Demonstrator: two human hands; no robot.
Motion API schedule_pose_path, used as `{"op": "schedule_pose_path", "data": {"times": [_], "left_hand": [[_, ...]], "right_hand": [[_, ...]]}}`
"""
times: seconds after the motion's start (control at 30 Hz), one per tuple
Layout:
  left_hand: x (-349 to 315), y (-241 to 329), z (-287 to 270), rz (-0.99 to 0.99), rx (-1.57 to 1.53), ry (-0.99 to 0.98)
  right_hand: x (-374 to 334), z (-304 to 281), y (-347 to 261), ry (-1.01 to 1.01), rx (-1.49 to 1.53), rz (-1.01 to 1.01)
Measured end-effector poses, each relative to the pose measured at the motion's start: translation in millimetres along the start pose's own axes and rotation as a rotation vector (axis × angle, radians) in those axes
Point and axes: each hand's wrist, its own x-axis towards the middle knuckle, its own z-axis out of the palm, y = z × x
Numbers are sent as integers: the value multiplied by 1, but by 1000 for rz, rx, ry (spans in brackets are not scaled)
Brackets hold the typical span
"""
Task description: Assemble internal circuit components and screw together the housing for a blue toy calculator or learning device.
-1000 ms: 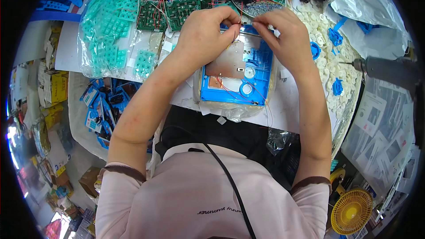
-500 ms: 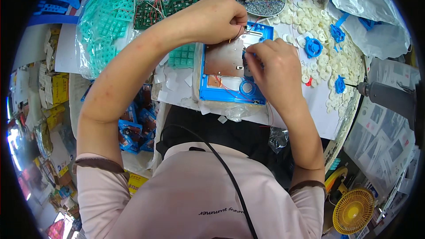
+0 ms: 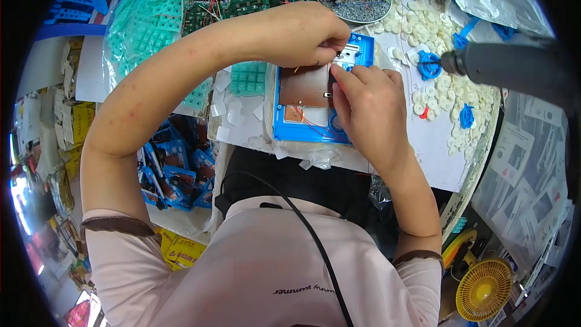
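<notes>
Blue case (image 3: pixel 302 127) open on the worktop (image 3: pixel 430 145), brown board (image 3: pixel 305 85) inside. Left hand (image 3: pixel 302 36) pinching at the case's top edge; right hand (image 3: pixel 369 109) pressing its right side. Green keypad (image 3: pixel 248 79) just left of the case, white discs (image 3: pixel 436 91) to its right.

The casing (image 3: pixel 315 106) lay on the tabletop (image 3: pixel 436 151), under both hands. Keypad sheets (image 3: pixel 142 21) lay to its left. Loose round discs (image 3: pixel 436 79) lay to its right.

Single head-worn fisheye view, looking steeply down from close above the counter (image 3: pixel 423 145); own forearms enter from lower edge; rim bends straight lines.
</notes>
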Motion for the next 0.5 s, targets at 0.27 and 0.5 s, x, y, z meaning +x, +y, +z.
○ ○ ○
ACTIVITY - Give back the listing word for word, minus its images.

REPLY -
Demonstrator: two human hands; no robot.
Motion API schedule_pose_path, used as `{"op": "schedule_pose_path", "data": {"times": [_], "left_hand": [[_, ...]], "right_hand": [[_, ...]]}}`
"""
times: seconds after the motion's start (control at 30 Hz), one per tuple
Layout:
  left_hand: x (-349 to 315), y (-241 to 329), z (-287 to 270), rz (-0.99 to 0.99), rx (-1.57 to 1.53), ry (-0.99 to 0.98)
  right_hand: x (-374 to 334), z (-304 to 281), y (-347 to 261), ry (-1.01 to 1.01), rx (-1.49 to 1.53), rz (-1.01 to 1.01)
Measured end-effector poses, each relative to the pose measured at the motion's start: translation in millimetres along the start pose's own axes and rotation as a rotation vector (axis × angle, radians) in those axes
Point and axes: each hand's wrist, its own x-axis towards the middle knuckle, its own z-axis out of the palm, y = z × x
Numbers are sent as integers: the value multiplied by 1, but by 1000 for rz, rx, ry (spans in brackets are not scaled)
Brackets hold the typical span
"""
Task description: Assemble internal circuit components and screw together the housing for a blue toy calculator or learning device.
-1000 ms: 
-500 ms: 
+0 ms: 
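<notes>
Blue case (image 3: pixel 302 127) open on the worktop (image 3: pixel 430 145), brown board (image 3: pixel 305 85) inside. Left hand (image 3: pixel 302 36) pinching at the case's top edge; right hand (image 3: pixel 369 109) pressing its right side. Green keypad (image 3: pixel 248 79) just left of the case, white discs (image 3: pixel 436 91) to its right.

The casing (image 3: pixel 315 106) lay on the tabletop (image 3: pixel 436 151), under both hands. Keypad sheets (image 3: pixel 142 21) lay to its left. Loose round discs (image 3: pixel 436 79) lay to its right.

Single head-worn fisheye view, looking steeply down from close above the counter (image 3: pixel 423 145); own forearms enter from lower edge; rim bends straight lines.
</notes>
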Motion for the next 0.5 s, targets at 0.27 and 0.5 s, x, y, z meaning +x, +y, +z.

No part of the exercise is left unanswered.